Why Tally Is Not To Blame
It’s crucial to understand that Tally itself did very little wrong. That’s because the root failure is upstream from Tally. If you look at the first diagram again, Tally operated at the participation formation layer. But the real failure lay further upstream, in orientation, institutional order, and community composition — conditions Tally did not control.
Tally did a great job. It made governance easier to use but the system didn’t produce enough people who wanted — or were even able — to use it.
Tally built for a world in which participation would become much broader than it actually did. The harsh reality is, and this applies to any organization or group of people, participation must be formed before tools become viable.
What Tally Still Proved
Make no mistake. Tally didn’t fail because the team was weak or the product was bad. Quite the opposite. They did remarkably well —but only if their own efforts were the determining factor.
The team was fantastic. Led by CEO Dennison Bertram and co-founder and CTO Rafael Solari, they and the team they led are elite-level crypto engineers and operators.

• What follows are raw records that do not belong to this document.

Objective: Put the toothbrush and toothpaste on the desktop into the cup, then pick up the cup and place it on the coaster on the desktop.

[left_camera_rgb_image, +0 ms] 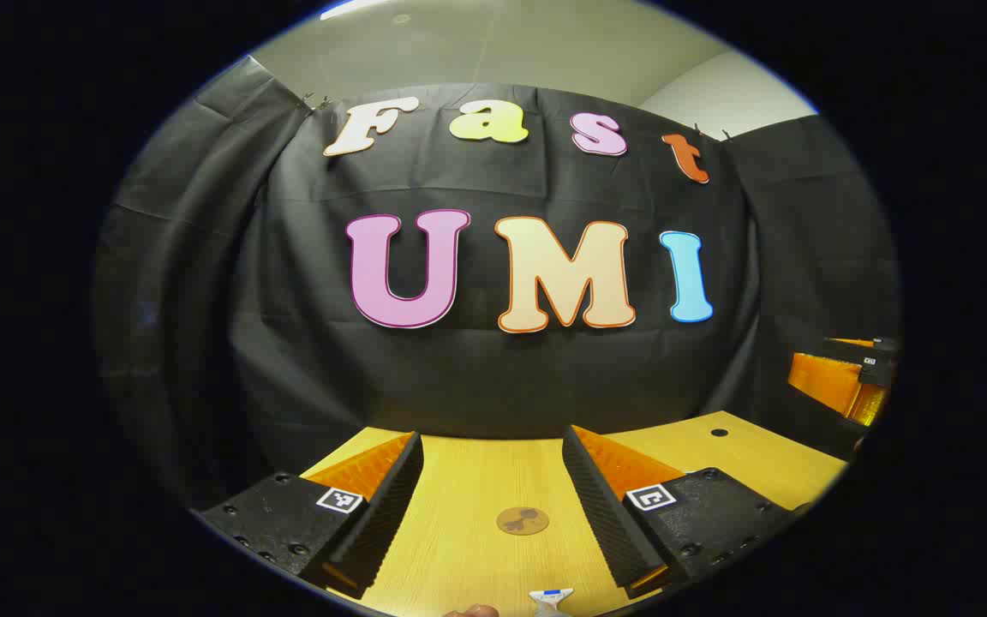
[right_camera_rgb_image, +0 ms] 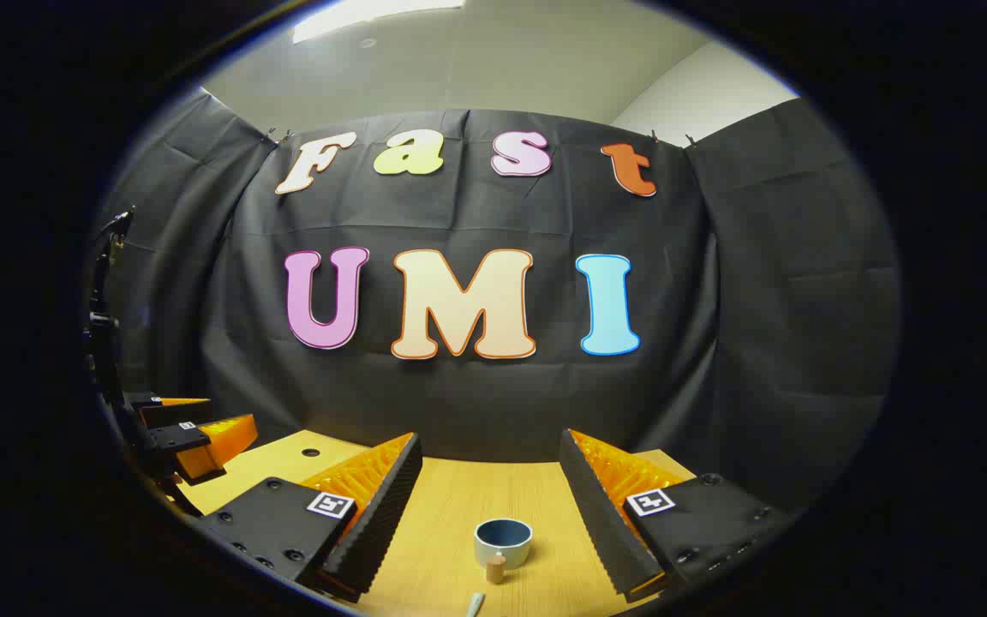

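1. Both my grippers hover above the desk (right_camera_rgb_image: pixel 451 506) with nothing between the fingers. The left gripper (left_camera_rgb_image: pixel 493 506) stands wide apart, and the right gripper (right_camera_rgb_image: pixel 489 514) is just as wide.
2. The cup (right_camera_rgb_image: pixel 503 542) sits upright on the desk, ahead of the right gripper and between its fingers' lines. It looks glazed, so I judge it rigid, smooth, fairly heavy, and breakable if knocked.
3. A small wooden knob (right_camera_rgb_image: pixel 496 566) touches the cup's near side (handle, I think). I would pinch the wall across the rim or take that knob.
4. The coaster (left_camera_rgb_image: pixel 522 520) lies flat ahead of the left gripper, bare, thin and stiff-looking.
5. A slim pale tip (right_camera_rgb_image: pixel 475 604) lies near the cup, and a white crimped end (left_camera_rgb_image: pixel 551 599) shows below the coaster (toothbrush and toothpaste, probably; I cannot tell which is which). Both seem light; I would grip them mid-body.
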Motion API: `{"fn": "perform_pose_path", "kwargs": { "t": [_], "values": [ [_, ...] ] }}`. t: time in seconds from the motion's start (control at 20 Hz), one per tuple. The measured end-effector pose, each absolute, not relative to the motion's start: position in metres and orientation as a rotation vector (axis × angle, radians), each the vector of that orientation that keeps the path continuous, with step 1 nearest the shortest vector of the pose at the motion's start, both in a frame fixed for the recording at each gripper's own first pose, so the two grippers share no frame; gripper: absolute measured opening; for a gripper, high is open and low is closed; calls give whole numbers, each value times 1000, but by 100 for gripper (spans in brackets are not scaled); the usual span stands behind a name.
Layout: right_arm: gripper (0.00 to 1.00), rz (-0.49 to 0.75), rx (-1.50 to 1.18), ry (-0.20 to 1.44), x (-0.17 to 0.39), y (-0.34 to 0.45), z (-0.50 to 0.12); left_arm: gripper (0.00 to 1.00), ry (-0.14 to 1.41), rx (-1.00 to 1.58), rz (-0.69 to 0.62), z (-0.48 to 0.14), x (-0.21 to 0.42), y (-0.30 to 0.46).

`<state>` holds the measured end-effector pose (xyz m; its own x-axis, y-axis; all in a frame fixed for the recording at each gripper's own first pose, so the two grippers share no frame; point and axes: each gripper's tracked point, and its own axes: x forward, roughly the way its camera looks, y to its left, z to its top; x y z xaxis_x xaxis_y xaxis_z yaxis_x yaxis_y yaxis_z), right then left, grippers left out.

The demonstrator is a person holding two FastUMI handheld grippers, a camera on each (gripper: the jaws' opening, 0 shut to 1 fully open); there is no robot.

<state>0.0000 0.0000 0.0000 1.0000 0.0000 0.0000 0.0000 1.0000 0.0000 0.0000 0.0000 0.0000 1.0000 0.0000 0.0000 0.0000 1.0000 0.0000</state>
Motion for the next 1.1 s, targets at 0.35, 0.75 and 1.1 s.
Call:
{"fn": "perform_pose_path", "kwargs": {
  "t": [0.35,0.75,1.1],
  "values": [
    [99,7,-20,39,-1,3,-17,95,7,4,7,-3,-3,0],
    [99,13,-8,122,1,2,-41,95,9,14,11,-6,-4,-1],
    [99,-1,-6,320,-4,-4,-103,95,12,35,22,-8,-14,1]
  ]
}}
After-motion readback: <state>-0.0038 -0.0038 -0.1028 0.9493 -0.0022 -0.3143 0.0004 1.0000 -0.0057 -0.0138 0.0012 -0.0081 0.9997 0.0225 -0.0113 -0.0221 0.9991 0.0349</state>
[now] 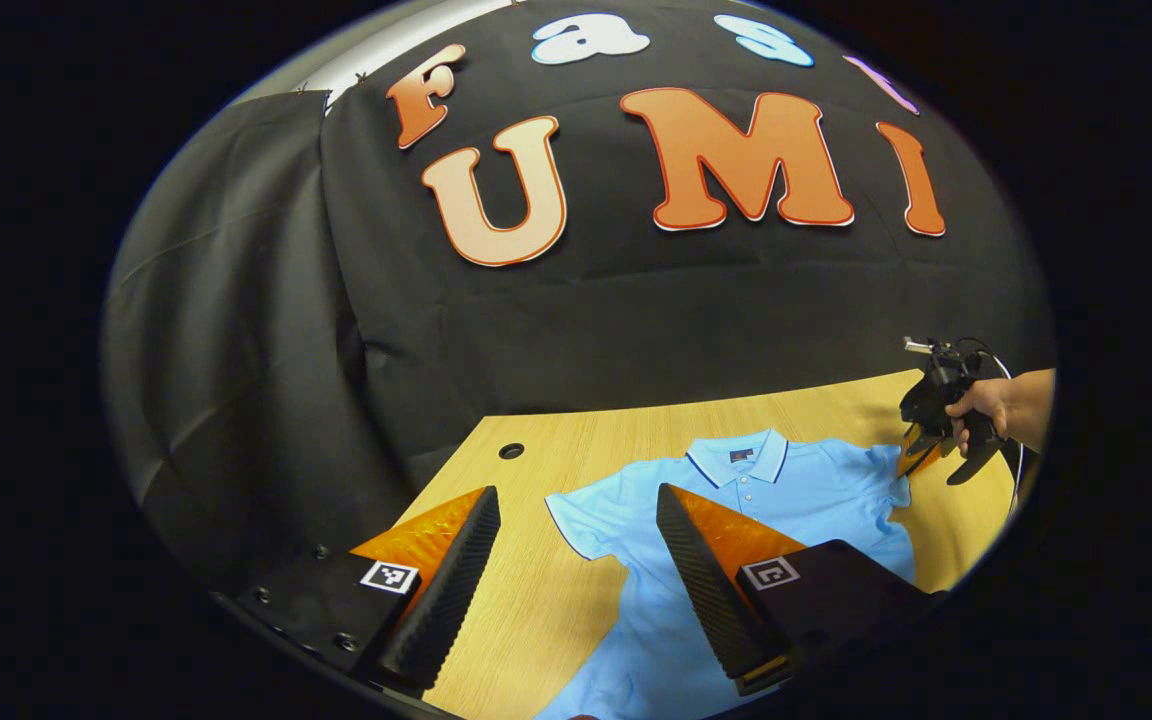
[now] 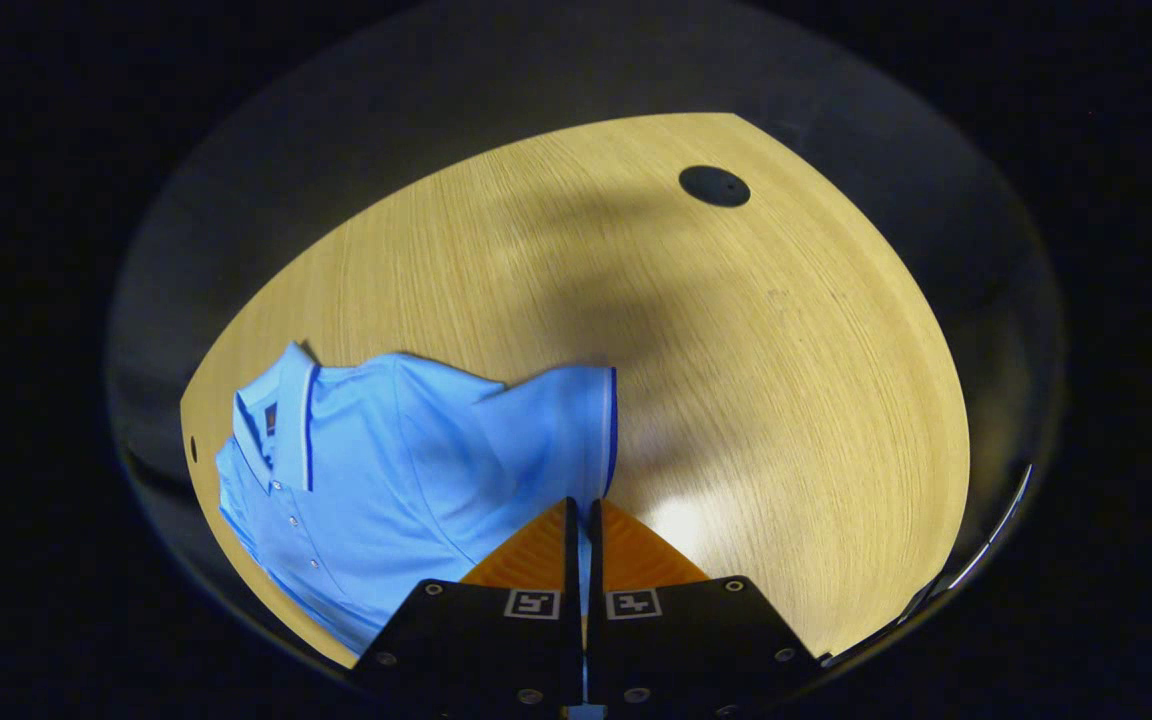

The product was also excellent. In a little over just 5 years, they achieved over $1B processed, were used by the major protocols, had no major security incidents, welcomed over a million people to the platform, and tens of millions of token holder addresses cast proposals there. The issue wasn’t product quality or adoption at the top end.
But these headline numbers masked a deeper malaise. While millions of addresses interacted with governance at some level, actual recurring usage — which is what Tally really depended on — was far narrower, with activity concentrated among a relatively small number of participants.
Regardless, they showed that governance infrastructure for decentralized protocols can function in practice. And Tally will certainly go down in the history books for this achievement alone.
Takeaway
The reason for Tally’s failure was, in fact, largely out of its hands. The underlying social system (DAOs) has not yet been sufficiently formed. Tally was built for millions of participants, but the ecosystem produced only thousands. So this was a formation failure before it was a scaling failure.
If you look at any major DAO, you’ll see the same structural weakness play out. They have governance and they have delegates. But even the largest DAOs out there don’t generate enough depth to sustain a full governance tooling market.
Tally’s own year-end review shows that major DAOs often had voter counts in the low hundreds or low thousands on important proposals, not mass participation. Uniswap’s DUNI proposal had 145 voters, and a later Uniswap funding proposal had 139 voters.
Arbitrum had more activity, but even there the big proposals Tally highlighted were in the low thousands of voters, not millions.
Tally’s failure is not about one company. It’s actually evidence of a larger formation problem in DAO governance. Tally was one manifestation of a wider governance formation problem across crypto.
And until that is understood and efforts are made to make the changes needed, other tools like Tally will always struggle, no matter how good they are.